For someone whose clothes could be light-hearted — dinner jackets for women and transparent blouses — the mood inside the church, lavishly decorated with greenery, jasmine and white lilies, was respectful and somber. But his colleagues and some of the famous women they dressed shared the sense of the streets that this was a life to be celebrated, and that he had brought glory to France, whose domination of fashion is considered long gone.

The president of France, Nicolas Sarkozy, was there, with his third wife, the former model and singer, Carla. Like many of the women in the church, she wore black trousers, a gesture of respect and even homage to Mr. Saint Laurent, for whom she once modeled.

Catherine Deneuve, one of his most loyal friends and customers, carried a sheaf of green wheat into the church, then read a eulogy to him, in the form of a poem by Walt Whitman.

There was considerable head-turning, too, as famous designers and celebrities filed by, among them Sonia Rykiel, Jean-Paul Gaultier, John Galliano, Christian Lacroix, Vivienne Westwood, Valentino, Hubert de Givenchy, Kenzo Takada and Inès de la Fressange.

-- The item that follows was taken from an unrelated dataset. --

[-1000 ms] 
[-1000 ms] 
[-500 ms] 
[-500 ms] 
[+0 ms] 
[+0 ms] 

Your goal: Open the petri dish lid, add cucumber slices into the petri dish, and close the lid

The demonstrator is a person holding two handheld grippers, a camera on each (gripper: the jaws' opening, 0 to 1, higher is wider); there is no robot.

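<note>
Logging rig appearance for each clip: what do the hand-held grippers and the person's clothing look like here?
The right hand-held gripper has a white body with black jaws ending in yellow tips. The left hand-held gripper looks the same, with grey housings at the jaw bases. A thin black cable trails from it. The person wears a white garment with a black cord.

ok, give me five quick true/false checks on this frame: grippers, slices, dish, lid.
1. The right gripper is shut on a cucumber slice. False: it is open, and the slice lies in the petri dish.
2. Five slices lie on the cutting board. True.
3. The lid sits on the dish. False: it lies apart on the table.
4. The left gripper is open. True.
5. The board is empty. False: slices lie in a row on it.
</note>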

Other celebrities included the actress Jeanne Moreau, model Laetitia Casta, Farah Diba Pahlavi, the widow of the deposed Shah of Iran, Bernard Arnault, the chairman of the luxury group of companies LVMH, and François and François-Henri Pinault, who own the brandname of Yves Saint Laurent.

Many of them lined up, eyes wet, to take communion, but as much as the priest tried to capture the importance of Mr. Saint Laurent, it was his former lover and business partner, Pierre Bergé, who spoke most movingly.

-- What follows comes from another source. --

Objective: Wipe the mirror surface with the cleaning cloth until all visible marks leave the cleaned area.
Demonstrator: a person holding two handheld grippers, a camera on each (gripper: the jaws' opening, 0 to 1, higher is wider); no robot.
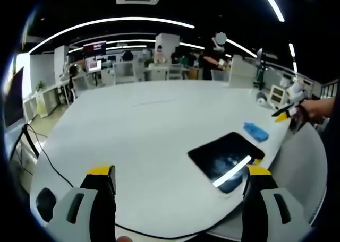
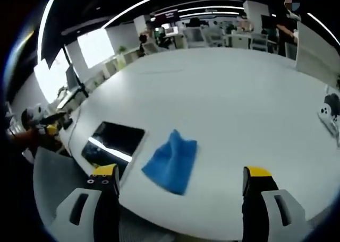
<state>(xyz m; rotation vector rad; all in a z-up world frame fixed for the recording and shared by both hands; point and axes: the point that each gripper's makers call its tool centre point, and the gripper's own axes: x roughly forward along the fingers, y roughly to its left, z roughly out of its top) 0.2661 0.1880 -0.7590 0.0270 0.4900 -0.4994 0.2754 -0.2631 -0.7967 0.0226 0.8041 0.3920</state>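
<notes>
Cloth (image 2: 171, 161) beside mirror (image 2: 113, 143) — mirror's near corner hidden behind jaw.

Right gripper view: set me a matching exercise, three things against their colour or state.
Things:
1. cleaning cloth
2. mirror
3. right gripper

Descriptions:
A. dark, flat on the table, reflecting a strip of light
B. open, jaws wide apart with yellow tips, holding nothing
C. blue, crumpled on the white table beside the mirror

Pairs: 1-C, 2-A, 3-B
</notes>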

The two men, who remained business associates and friends long after their romance ended, decided to create a civil union together in the days before Mr. Saint Laurent died, Mr. Bergé said. The French union, known as a "civil pact of solidarity," carries mutual rights and responsibilities, but is short of a marriage.

"It's going to be necessary to part now," Mr. Bergé said, addressing his friend in the coffin. "I don't know how to do it because I never would have left you. Have we ever left each other before? Even if I know that we will no longer share a surge of emotion before a painting or a work of art, all that I know."

Mr. Bergé's voice broke. "But I also know that I will never forget what I owe you, and that one day I will join you under the Moroccan palms."

Mr. Saint Laurent, born in Oran, Algeria, will be cremated and his ashes buried in a botanical garden he restored in Marrakesh, Morocco, near a home he and Mr. Bergé bought together.

He will mark Mr. Saint Laurent's grave with the words, "French couturier," Mr. Bergé said. "French because you could have been nothing else. French like a verse of Ronsard, a parterre of Le Nôtre, a page of Ravel, a painting of Matisse."

Outside, as President and Mrs. Sarkozy walked behind the flag-draped coffin, a military honor guard played, given Mr. Saint Laurent's rank as a Grand Officer in the Legion of Honor, awarded to the dying man in December by Mr. Sarkozy.

But the incongruities abounded. Called to the army in September 1960 for 27 months of compulsory service during the Algerian war, despite running the house of Dior, Mr. Saint Laurent had a nervous breakdown three weeks later. He was put into the psychiatric ward of a hospital, where he was drugged and left alone in a room to be caressed and abused, he said in 2002.

"In two and a half months, I was so scared I only went once to the toilets," he said. "At the end, I must have lost 35 kilos and I had disturbances in my brain."

On Thursday, as the band played and official France paid homage, all that, too, was forgotten.